Но едва я поднялся на высоту пятидесяти ярдовъ, какъ въ догонку мнѣ взвился, съ ужаснѣйшимъ ревомъ и свистомъ, такой [41]страшный вихрь огня, песку, горящихъ обломковъ, расплавленнаго металла, истерзанныхъ членовъ, что сердце мое замерло и я повалился на дно корзины, дрожа отъ страха. Мнѣ стало ясно, что я переусердствовалъ, и что главныя послѣдствія толчка еще впереди. И точно, не прошло секунды, какъ вся моя кровь прихлынула къ вискамъ и тотчасъ затѣмъ раздался взрывъ, котораго я никогда не забуду. Казалось, самый сводъ небесный рушится. Впослѣдствіи, размышляя надъ этимъ приключеніемъ, я понялъ, что причиной такой непомѣрной силы взрыва было положеніе моего шара какъ разъ надъ миной, на линіи ея сильнѣйшаго дѣйствія. Но въ эту минуту я думалъ только о спасеніи своей жизни. Сначала шаръ съежился, потомъ страшно раздулся, потомъ закружился съ ужасающей быстротой и, наконецъ, вертясь и раскачиваясъ, точно пьяный, выбросилъ меня изъ корзины, такъ что я повисъ, на страшной высотѣ, внизъ головой и наружу лицомъ, на тонкой бичевкѣ фута въ три длиною, случайно высунувшейся въ отверстіе близь дна корзины и какимъ-то чудомъ обмотавшейся вокругъ моей лѣвой ноги. Невозможно, рѣшительно невозможно изобразить ужасъ моего положенія. Я задыхался — дрожь, точно въ лихорадкѣ, пробирала каждый нервъ, каждый мускулъ моего тѣла — я чувствовалъ, что глаза мои выкатываются изъ орбитъ — отвратительная тошнота подступала къ горлу, — наконецъ, я лишился чувствъ.

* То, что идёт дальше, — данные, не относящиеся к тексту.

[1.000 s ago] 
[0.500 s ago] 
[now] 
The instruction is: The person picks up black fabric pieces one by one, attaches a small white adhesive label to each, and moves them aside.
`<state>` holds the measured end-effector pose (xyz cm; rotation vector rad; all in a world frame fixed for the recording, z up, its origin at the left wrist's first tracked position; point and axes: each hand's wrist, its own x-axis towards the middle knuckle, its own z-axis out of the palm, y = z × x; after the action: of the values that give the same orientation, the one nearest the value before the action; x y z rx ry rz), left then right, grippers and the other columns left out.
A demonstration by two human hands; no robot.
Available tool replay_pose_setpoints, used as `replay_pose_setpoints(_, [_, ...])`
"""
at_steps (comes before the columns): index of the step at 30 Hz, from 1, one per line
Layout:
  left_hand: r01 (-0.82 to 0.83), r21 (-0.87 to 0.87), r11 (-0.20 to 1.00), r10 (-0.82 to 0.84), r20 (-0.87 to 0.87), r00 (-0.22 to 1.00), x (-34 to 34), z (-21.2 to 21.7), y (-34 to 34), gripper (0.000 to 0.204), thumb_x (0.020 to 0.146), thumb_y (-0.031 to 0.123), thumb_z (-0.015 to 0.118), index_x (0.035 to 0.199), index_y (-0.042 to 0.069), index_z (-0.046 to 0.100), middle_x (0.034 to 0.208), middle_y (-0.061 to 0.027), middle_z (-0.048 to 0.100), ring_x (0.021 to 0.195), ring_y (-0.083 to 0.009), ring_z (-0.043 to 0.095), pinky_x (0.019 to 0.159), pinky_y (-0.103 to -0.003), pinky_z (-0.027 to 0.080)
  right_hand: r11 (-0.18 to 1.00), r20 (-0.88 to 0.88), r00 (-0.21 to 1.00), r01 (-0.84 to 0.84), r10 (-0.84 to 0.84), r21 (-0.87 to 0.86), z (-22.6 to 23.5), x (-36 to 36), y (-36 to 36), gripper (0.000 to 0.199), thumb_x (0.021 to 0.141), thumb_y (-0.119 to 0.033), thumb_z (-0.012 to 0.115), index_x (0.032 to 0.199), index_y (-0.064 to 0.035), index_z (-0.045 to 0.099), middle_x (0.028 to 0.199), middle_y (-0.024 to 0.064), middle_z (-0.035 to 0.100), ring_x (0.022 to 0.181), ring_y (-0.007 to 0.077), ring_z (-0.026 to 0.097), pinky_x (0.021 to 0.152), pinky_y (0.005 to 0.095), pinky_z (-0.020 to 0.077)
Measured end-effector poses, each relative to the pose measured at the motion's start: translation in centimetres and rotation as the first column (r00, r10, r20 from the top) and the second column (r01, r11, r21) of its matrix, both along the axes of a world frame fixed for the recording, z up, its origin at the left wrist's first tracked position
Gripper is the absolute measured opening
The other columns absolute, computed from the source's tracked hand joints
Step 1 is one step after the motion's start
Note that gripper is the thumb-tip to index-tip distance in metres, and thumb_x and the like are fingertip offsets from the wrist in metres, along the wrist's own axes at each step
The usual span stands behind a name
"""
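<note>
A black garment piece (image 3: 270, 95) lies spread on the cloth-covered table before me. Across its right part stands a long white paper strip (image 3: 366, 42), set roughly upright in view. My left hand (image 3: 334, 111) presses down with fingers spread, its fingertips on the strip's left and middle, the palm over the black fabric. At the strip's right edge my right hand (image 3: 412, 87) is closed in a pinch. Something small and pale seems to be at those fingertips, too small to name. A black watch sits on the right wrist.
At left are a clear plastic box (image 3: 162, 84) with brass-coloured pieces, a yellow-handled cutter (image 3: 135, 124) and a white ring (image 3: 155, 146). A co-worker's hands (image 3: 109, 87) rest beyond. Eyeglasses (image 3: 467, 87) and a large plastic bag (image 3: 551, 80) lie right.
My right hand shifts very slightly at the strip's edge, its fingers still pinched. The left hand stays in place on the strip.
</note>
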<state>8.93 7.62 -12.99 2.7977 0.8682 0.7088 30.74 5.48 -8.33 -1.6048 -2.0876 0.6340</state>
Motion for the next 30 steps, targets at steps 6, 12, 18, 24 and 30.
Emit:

Долго-ли я оставался въ такомъ положеніи, рѣшительно не знаю. Должно быть не мало времени, потому что, когда я отчасти пришелъ въ сознаніе, утро уже наступило, шаръ несся на чудовищной высотѣ надъ безбрежнымъ океаномъ, и ни признака земли не виднѣлось въ предѣлахъ обширнаго горизонта. Я однако вовсе не испытывалъ такой агоніи, какъ можно бы было ожидать. Въ самомъ дѣлѣ, было что-то безумное въ спокойствіи, съ которымъ я принялся обсуждать свое положеніе. Я поочереди поднесъ къ глазамъ руки и удивился, отчего это вены на нихъ налились кровью и ногти такъ страшно почернѣли. Потомъ тщательно изслѣдовалъ голову, нѣсколько разъ тряхнулъ ею, ощупалъ очень подробно и наконецъ убѣдился, къ своему удовольствію, что она отнюдь не больше воздушнаго шара, какъ мнѣ было вообразилось. Затѣмъ ощупалъ карманы брюкъ, и не найдя въ нихъ записной книжки и футлярчика отъ зубочистки, долго старался объяснить себѣ, куда они дѣвались, но не успѣвъ въ этомъ, почувствовалъ невыразимое огорченіе. Тутъ поразило меня ощущеніе крайней неловкости въ лодыжкѣ лѣвой ноги и у меня явилось смутное сознаніе моего положенія. Но странное дѣло, — я не удивился и не ужаснулся. Напротивъ, я чувствовалъ какое-то удовольствіе при [42]мысли о томъ, какъ ловко выпутаюсь изъ этой дилеммы; и ни секунды не сомнѣвался въ своемъ спасеніи. Въ теченіе нѣсколькихъ минутъ я былъ погруженъ въ размышленія. Совершенно отчетливо помню, какъ я поджималъ губы, приставлялъ кончикъ пальца къ носу и продѣлывалъ другіе жесты и гримасы, свойственные людямъ, которые, спокойно сидя въ своемъ креслѣ, размышляютъ надъ запутанными и важными вопросами. Наконецъ, собравшись съ мыслями, я очень спокойно и осторожно засунулъ руки за спину и отдѣлилъ отъ ремня, стягивавшаго мои панталоны, большую желѣзную пряжку. На ней было три зубца, нѣсколько заржавѣвшіе и потому съ трудомъ передвигавшіеся вокругъ своей оси. Тѣмъ не менѣе мнѣ удалось повернуть ихъ подъ прямымъ угломъ къ пряжкѣ и я съ удовольствіемъ убѣдился, что они держатся въ этомъ положеніи очень прочно. Затѣмъ, взявъ въ зубы этотъ инструментъ, я попытался развязать галстухъ. Не сразу удалось мнѣ это, но въ концѣ концовъ — удалось. Къ одному концу галстуха я прикрѣпилъ пряжку, а другой обвязалъ вокругъ руки. Затѣмъ, страшнымъ усиліемъ мускуловъ качнулся впередъ и забросилъ пряжку въ корзину, гдѣ, какъ я и ожидалъ, она застряла въ петляхъ.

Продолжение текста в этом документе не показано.